Uncompensated Care at Hospitals Keep Rising Thanks to Higher Healthcare Deductibles

The amount of the average healthcare insurance deductible has tripled during the past decade, and chief financial officers of hospitals consider every dollar of a high-deductible health plan to be a dollar of bad debt that will not be repaid, according to a published report.

For workers with single coverage, the average deductible was $1,655 in 2019, a figure that has grown threefold during the past 10 years.

The increase in deductibles and rising amounts of bad debt have continued to escalate the amount of uncompensated care at hospitals nationwide, although the rate of the increase is slowing compared to a few years ago.

“A lot has to do with high-deductible health plans and co-insurance,” said Kevin Holloran, senior director with Fitch Ratings, in the report. “Hospital CFOs I talk with say a $5,000 health plan is $5,000 in bad debt—most don’t have the capacity to pay that back.”
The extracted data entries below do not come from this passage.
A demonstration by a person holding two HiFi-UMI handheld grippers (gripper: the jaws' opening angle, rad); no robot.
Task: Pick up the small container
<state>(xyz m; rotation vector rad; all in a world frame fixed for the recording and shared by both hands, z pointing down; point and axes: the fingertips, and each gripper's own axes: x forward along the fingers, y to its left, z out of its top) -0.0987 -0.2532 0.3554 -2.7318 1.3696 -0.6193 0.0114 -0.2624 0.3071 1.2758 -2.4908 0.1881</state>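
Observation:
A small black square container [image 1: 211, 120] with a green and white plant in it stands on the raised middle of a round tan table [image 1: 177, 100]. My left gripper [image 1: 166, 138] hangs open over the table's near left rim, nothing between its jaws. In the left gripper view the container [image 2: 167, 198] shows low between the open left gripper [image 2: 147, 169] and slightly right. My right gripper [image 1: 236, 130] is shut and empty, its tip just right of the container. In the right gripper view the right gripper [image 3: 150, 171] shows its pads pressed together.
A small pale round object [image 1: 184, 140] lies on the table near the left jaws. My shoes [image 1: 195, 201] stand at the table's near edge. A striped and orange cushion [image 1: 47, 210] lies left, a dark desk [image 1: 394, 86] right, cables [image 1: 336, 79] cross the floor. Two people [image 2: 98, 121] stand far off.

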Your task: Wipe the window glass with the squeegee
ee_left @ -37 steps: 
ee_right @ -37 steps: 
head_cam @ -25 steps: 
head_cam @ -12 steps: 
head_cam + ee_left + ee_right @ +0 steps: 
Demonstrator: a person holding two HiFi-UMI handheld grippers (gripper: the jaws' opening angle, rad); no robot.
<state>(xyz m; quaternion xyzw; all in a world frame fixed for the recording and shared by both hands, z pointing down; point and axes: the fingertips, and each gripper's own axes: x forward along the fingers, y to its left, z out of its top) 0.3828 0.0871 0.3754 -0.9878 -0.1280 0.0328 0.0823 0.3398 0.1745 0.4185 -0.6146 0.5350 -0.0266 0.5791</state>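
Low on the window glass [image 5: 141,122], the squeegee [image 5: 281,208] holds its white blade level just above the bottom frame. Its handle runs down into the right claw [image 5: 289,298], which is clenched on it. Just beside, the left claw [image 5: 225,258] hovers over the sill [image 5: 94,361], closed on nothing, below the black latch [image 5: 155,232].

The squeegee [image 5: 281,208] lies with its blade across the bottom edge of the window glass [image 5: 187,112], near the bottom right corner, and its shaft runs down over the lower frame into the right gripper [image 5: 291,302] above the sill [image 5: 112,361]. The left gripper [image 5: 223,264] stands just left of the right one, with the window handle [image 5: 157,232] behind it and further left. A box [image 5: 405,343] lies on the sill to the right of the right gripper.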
Hospitals, on average, had $12.8 million in uncompensated care in 2018, up from $11.2 million in 2015, according to the report. The amount increased by 8% from 2015 to 2016, but has slowed to a 3% annual increase since then. Large hospitals — defined as those with more than 250 beds — had an increase in uncompensated care to $39.7 million in 2018 from $33.2 million in 2015. For smaller hospitals — defined as those with less than 25 beds — the amount of uncompensated card increased to $2.3 million in 2018, from $1.8 million in 2015.

Those figures are expected to increase, especially as more individuals opt for high-deductible health plans.

“This isn’t a business anymore where you can implement a cost-saving or revenue-growth strategy and turn away from it — it requires constant work and vigilance,” Holloran said. “These financial pressures are not going away anytime soon.”